Una innovación más reciente y muy publicitada en seguros de daños y desastres son los desencadenantes paramétricos . En lugar de que las reclamaciones de seguros se basen en la magnitud de los daños sufridos, el seguro paramétrico se paga cuando se alcanza un parámetro predefinido: por ejemplo, un huracán de categoría 5 toca tierra en un lugar determinado o con vientos de cierta velocidad. Si dicho evento no cumple con los criterios acordados, pero aun así causa daños considerables, no se paga. Las aseguradoras presumiblemente se benefician de su mayor capacidad para modelar desastres. Los beneficios para el asegurado se traducen principalmente en pagos más rápidos, evitando el largo proceso de reclamación de los seguros tradicionales.

Los desencadenantes paramétricos figuran en muchas de las soluciones climáticas basadas en seguros que se proponen para los países en desarrollo; la historia de estas iniciativas está llena de fracasos. El año pasado, Jamaica, a pesar de sufrir daños millonarios en cultivos e infraestructura, no recibió el pago del seguro de su bono de catástrofe. ¿Por qué no? La presión atmosférica del huracán Beryl apenas alcanzó el nivel límite especificado en el contrato.
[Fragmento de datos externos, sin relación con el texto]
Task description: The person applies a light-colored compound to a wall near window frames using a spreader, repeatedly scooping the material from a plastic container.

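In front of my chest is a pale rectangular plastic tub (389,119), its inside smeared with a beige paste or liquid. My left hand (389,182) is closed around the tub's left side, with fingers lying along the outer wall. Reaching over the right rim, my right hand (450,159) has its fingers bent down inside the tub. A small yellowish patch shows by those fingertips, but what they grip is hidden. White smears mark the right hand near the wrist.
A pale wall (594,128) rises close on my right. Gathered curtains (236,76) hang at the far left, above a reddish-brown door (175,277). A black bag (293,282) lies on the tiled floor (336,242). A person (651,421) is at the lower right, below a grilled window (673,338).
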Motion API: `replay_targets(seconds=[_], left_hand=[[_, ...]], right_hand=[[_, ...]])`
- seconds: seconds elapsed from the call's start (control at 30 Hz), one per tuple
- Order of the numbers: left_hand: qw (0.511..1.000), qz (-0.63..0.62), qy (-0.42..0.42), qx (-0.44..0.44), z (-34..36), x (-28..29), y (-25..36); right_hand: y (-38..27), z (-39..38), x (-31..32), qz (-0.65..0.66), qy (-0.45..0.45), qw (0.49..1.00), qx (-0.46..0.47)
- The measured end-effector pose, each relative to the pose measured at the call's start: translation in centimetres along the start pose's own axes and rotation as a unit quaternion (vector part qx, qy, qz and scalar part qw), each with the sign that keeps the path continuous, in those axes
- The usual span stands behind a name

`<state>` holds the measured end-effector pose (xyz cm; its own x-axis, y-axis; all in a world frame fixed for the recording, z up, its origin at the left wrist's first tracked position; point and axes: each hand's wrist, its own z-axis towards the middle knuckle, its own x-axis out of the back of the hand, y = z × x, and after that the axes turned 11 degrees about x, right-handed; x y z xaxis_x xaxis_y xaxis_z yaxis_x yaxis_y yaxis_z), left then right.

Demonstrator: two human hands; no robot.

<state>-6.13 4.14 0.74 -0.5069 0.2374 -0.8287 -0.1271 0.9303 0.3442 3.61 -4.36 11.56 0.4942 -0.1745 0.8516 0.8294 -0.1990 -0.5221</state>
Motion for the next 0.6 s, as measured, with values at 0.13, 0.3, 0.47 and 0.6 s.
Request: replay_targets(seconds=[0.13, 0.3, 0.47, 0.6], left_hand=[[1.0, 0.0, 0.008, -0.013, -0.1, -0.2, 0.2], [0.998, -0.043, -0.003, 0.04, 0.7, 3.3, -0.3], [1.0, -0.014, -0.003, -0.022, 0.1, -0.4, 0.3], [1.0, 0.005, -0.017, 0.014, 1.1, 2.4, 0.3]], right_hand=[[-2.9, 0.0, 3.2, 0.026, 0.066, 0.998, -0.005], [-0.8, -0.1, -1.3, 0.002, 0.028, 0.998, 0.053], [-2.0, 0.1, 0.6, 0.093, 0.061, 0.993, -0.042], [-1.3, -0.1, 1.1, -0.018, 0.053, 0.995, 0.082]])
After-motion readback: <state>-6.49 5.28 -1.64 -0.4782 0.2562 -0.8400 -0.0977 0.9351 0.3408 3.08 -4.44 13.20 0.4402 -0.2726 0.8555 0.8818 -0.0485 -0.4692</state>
De igual manera, en 2017, un plan de seguro paramétrico respaldado por los gobiernos del G7 tuvo un retraso desastroso y erróneo en la activación del pago de una hambruna en Malawi.

¿Ajuste de cuentas político?

Un colapso dramático de los seguros climáticos que conmocione el sistema financiero de economías nacionales enteras será precedido por algo más banal, pero quizás igualmente siniestro : años de comunidades más vulnerables, cada vez más presionadas por una combinación de eventos climáticos extremos, primas de seguros altísimas y, con ello, la retirada silenciosa de servicios esenciales comerciales como supermercados, banca y telecomunicaciones. Las comunidades más pudientes, por otro lado, podrían lograr, durante un tiempo, obtener financiación pública para protegerse a sí mismas y su patrimonio inmobiliario.

Lo que está en juego no es la estrecha visión de las aseguradoras sobre la «compartición de riesgos» ni un dramático momento de despertar de una profecía de círculo vicioso, sino una ciudadanía unida en » comunidades de destino » y la economía moral del estado de bienestar . La política de seguros, según ha argumentado Rebecca Elliot, gira en torno a «lo que es justo y valioso, lo que necesita protección y lo que debe abandonarse, quién merece asistencia y en qué condiciones, y qué expectativas de pérdidas futuras se utilizan para gobernar el presente». En el vigésimo aniversario del huracán Katrina , quienes se ven devaluados, desplazados y desinvertidos ya saben cómo se presenta el futuro en una tierra no asegurable para los bellos y los condenados.